Input data below:

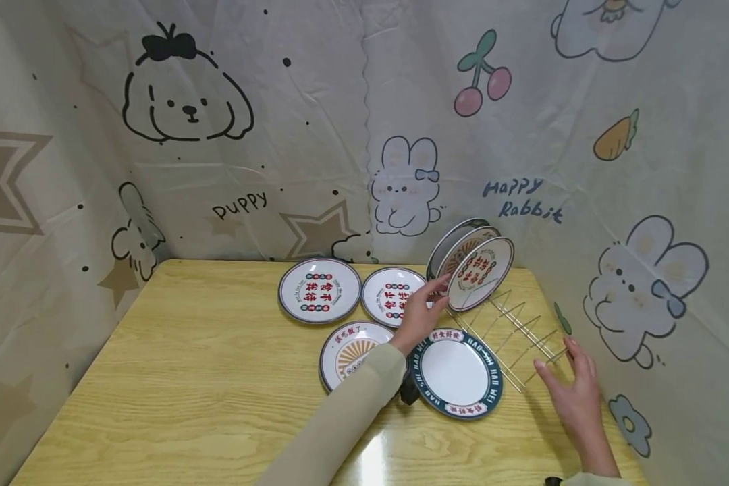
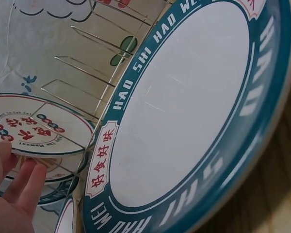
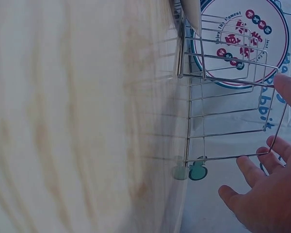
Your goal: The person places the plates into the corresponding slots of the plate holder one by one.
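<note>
Left arm (image 1: pixel 340 415), pale-sleeved, stretched forward, slanting right; left hand (image 1: pixel 422 314) raised, fingers (image 2: pixel 33 184) bent in pinch. Right hand (image 1: pixel 574 395) farther right, thumb (image 1: pixel 548 376) and fingers spread apart, pointing forward.

The plate (image 1: pixel 481 273) at the left hand (image 1: pixel 422 314) is white, with red characters between bands of red and dark dots. On the near side of this hand, the teal-rimmed plate (image 1: pixel 458 374) carries white letters around — its centre is plain white. The wire rack (image 1: pixel 522 329) by the right hand (image 1: pixel 577 398) shines metallic. Below both hands, the table (image 1: pixel 219 351) is yellow — a wood-grain pattern runs over it.
</note>
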Available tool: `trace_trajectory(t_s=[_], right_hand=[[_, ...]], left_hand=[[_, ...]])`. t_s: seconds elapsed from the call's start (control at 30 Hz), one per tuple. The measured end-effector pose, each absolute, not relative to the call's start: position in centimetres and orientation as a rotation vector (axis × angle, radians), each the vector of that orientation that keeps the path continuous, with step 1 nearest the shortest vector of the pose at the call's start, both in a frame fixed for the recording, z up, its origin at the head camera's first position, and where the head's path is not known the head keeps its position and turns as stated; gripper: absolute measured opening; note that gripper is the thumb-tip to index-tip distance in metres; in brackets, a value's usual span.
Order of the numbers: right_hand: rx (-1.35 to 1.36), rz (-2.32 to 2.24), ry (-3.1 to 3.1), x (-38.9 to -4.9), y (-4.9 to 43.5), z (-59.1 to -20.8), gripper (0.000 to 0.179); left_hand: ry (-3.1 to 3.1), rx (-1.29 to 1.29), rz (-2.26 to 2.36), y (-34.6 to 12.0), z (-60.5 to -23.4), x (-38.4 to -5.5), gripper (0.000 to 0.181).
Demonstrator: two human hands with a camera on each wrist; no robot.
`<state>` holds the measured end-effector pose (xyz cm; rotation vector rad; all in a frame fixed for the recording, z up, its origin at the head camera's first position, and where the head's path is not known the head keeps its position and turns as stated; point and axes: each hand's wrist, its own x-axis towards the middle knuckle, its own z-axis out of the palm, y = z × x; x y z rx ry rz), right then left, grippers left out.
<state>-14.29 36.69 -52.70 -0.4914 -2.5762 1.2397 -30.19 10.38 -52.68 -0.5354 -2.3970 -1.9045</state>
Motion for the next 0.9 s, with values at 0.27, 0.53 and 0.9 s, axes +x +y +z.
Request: trace_trajectory(t_s=[0.27,0.53,0.9], right_hand=[[-0.494,1.23,-2.572,-14.3,36.6,-52.7,0.086],[-0.507,1.209,-2.579,-14.3,36.7,-52.6,0.086],[-0.493,1.221,-2.578,-14.5,36.8,-52.8,0.086]], left_hand=[[-2.37,-0.505,-1.921,8.5,-52.1,-30.4,0.047],[-2.317,-0.432,-1.876,3.5,-51.8,-31.5,0.042],[-2.274,-0.089,-1.708,-7.8,-53.1,-33.0,0.04]])
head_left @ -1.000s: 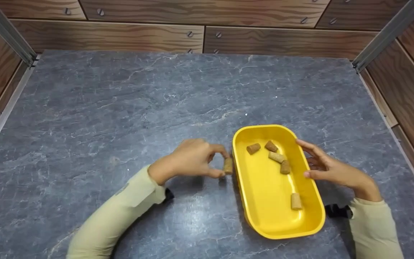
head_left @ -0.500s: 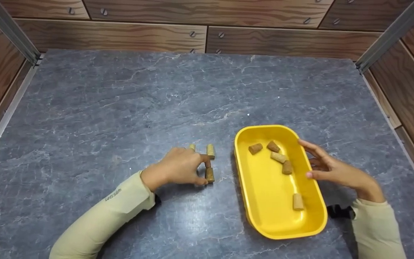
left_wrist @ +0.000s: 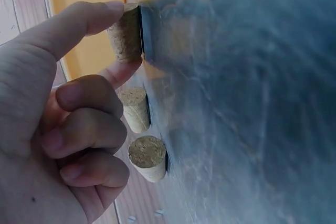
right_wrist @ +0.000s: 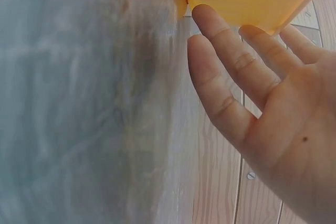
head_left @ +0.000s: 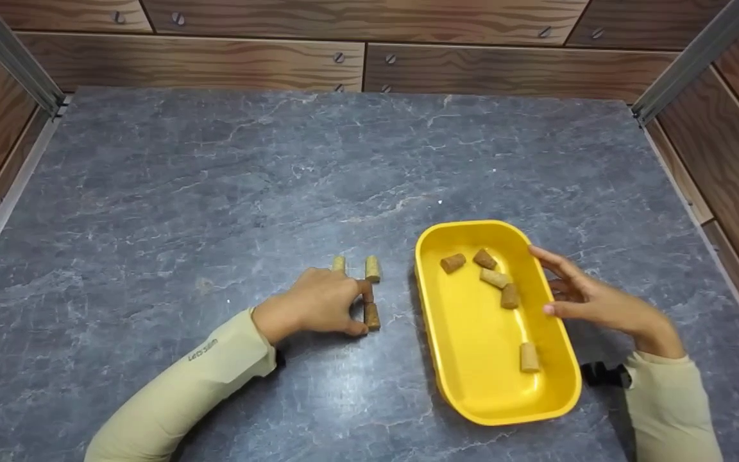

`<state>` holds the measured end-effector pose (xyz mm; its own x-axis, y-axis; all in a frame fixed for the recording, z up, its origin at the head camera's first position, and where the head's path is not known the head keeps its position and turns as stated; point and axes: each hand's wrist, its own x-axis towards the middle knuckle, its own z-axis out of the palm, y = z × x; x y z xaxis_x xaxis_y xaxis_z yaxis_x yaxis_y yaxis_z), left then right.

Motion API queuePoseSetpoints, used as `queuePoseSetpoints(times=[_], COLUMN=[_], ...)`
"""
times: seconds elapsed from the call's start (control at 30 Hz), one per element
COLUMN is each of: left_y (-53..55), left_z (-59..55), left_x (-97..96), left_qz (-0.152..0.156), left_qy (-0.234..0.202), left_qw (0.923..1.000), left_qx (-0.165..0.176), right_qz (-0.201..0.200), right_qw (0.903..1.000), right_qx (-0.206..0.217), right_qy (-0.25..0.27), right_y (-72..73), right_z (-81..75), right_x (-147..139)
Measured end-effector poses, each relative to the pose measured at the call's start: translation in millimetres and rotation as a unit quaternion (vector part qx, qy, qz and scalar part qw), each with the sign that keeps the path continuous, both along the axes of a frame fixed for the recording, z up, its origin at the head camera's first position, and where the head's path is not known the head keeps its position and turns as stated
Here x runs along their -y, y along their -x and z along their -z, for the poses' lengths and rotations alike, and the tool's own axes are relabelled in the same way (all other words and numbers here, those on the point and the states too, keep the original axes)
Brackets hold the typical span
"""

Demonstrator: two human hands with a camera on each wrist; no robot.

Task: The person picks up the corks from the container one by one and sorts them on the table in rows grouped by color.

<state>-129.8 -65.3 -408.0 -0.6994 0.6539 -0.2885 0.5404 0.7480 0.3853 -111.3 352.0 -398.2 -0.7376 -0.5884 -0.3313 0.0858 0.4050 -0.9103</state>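
My left hand [head_left: 318,301] pinches a brown tapered cork [left_wrist: 125,34] between thumb and index finger, low at the tabletop; its other fingers are curled towards the palm. Two lighter corks, a nearer one [left_wrist: 135,109] and a farther one [left_wrist: 147,158] in the left wrist view, stand on the table beyond that hand. My right hand [head_left: 594,305] lies against the right side of a yellow tub [head_left: 433,346], thumb and index fingertips at its rim. From the right wrist, the fingers [right_wrist: 226,51] look nearly straight along the tub's outer wall.
Inside the tub lie several corks, among them a dark one [head_left: 453,263] at the far left and a pale one [head_left: 528,357] near the front. Wood-patterned panels [head_left: 203,64] border the grey marbled table [head_left: 247,167], with metal posts [head_left: 696,67] at the back corners.
The left hand has moved left from beside the tub with the cork and lowered it at the table near the two lighter corks. The right hand and tub have stayed put.
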Motion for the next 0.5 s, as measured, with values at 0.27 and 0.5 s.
queuePoseSetpoints(times=[0.27,0.5], left_y=[1.4,3.6], left_z=[-7.0,-24.6], left_x=[4.1,3.6], left_qz=[0.0,-0.01], left_qy=[-0.001,-0.063], left_qw=[0.9998,0.9979], left_qx=[0.018,0.012], right_qz=[0.0,0.002], right_qw=[1.0,0.9999], right_qx=[-0.007,-0.007], right_qy=[-0.006,-0.008], right_y=[-0.4,0.0], right_z=[-0.5,-0.4], right_x=[1.2,1.2])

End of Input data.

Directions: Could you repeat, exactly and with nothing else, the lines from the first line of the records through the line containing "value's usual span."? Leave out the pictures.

Task result:
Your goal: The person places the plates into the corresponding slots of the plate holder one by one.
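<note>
Left arm (image 1: pixel 340 415), pale-sleeved, stretched forward, slanting right; left hand (image 1: pixel 422 314) raised, fingers (image 2: pixel 33 184) bent in pinch. Right hand (image 1: pixel 574 395) farther right, thumb (image 1: pixel 548 376) and fingers spread apart, pointing forward.

The plate (image 1: pixel 481 273) at the left hand (image 1: pixel 422 314) is white, with red characters between bands of red and dark dots. On the near side of this hand, the teal-rimmed plate (image 1: pixel 458 374) carries white letters around — its centre is plain white. The wire rack (image 1: pixel 522 329) by the right hand (image 1: pixel 577 398) shines metallic. Below both hands, the table (image 1: pixel 219 351) is yellow — a wood-grain pattern runs over it.
</note>
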Available tool: `trace_trajectory(t_s=[_], right_hand=[[_, ...]], left_hand=[[_, ...]])`. t_s: seconds elapsed from the call's start (control at 30 Hz), one per tuple. The measured end-effector pose, each absolute, not relative to the call's start: position in centimetres and orientation as a rotation vector (axis × angle, radians), each the vector of that orientation that keeps the path continuous, with step 1 nearest the shortest vector of the pose at the call's start, both in a frame fixed for the recording, z up, its origin at the head camera's first position, and where the head's path is not known the head keeps its position and turns as stated; gripper: absolute measured opening; note that gripper is the thumb-tip to index-tip distance in metres; in brackets, a value's usual span.

This is the complete answer to the exercise.